=== Begin Enclosure ===

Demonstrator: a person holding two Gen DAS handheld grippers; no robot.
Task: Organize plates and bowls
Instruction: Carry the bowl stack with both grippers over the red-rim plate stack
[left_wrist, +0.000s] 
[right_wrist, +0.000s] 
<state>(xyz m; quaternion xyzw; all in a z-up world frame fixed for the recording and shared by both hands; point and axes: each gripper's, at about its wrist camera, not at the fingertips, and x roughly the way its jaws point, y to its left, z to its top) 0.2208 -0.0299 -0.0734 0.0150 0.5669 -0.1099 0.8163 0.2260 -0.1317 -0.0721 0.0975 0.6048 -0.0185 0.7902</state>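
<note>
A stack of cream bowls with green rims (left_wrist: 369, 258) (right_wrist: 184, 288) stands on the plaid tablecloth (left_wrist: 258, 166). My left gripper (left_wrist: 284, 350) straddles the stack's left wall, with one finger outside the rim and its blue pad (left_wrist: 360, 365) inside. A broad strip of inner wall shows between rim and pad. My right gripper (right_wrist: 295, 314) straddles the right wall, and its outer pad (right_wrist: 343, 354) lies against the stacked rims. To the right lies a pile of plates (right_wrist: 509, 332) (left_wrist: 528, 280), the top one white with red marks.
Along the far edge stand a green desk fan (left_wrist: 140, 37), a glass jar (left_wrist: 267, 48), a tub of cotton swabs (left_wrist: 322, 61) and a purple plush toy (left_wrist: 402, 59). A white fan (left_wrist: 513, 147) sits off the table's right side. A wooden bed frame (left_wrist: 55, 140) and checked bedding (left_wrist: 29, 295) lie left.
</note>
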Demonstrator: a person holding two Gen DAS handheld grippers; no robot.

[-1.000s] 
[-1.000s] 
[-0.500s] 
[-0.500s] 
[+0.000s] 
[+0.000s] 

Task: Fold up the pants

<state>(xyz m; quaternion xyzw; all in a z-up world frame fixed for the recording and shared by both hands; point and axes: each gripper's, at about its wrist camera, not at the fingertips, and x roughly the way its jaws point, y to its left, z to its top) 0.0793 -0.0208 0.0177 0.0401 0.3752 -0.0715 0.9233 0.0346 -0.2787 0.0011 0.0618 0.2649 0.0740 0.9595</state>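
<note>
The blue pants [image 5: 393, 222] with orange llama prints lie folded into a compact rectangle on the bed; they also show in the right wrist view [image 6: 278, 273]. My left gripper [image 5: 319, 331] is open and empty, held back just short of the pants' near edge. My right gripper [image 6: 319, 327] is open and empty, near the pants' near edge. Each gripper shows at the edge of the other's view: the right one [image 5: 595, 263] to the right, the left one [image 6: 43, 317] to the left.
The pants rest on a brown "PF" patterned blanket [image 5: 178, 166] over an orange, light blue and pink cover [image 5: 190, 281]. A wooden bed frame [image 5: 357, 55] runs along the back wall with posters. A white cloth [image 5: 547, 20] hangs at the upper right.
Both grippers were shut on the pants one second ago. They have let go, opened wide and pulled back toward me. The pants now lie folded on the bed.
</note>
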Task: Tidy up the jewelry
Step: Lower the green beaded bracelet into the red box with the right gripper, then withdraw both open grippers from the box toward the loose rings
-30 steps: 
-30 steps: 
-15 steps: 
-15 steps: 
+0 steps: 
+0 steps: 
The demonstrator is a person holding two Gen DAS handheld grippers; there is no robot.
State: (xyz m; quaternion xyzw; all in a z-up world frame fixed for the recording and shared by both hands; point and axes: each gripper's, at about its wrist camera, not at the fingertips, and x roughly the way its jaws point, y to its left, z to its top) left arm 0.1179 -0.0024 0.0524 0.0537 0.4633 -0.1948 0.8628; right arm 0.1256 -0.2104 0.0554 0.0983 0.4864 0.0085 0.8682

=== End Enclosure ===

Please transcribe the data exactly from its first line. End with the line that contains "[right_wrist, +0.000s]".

Solution
Demonstrator: a person holding two Gen DAS handheld grippers; no robot.
Task: Organize plates and bowls
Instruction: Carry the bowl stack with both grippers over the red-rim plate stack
[left_wrist, +0.000s] 
[right_wrist, +0.000s] 

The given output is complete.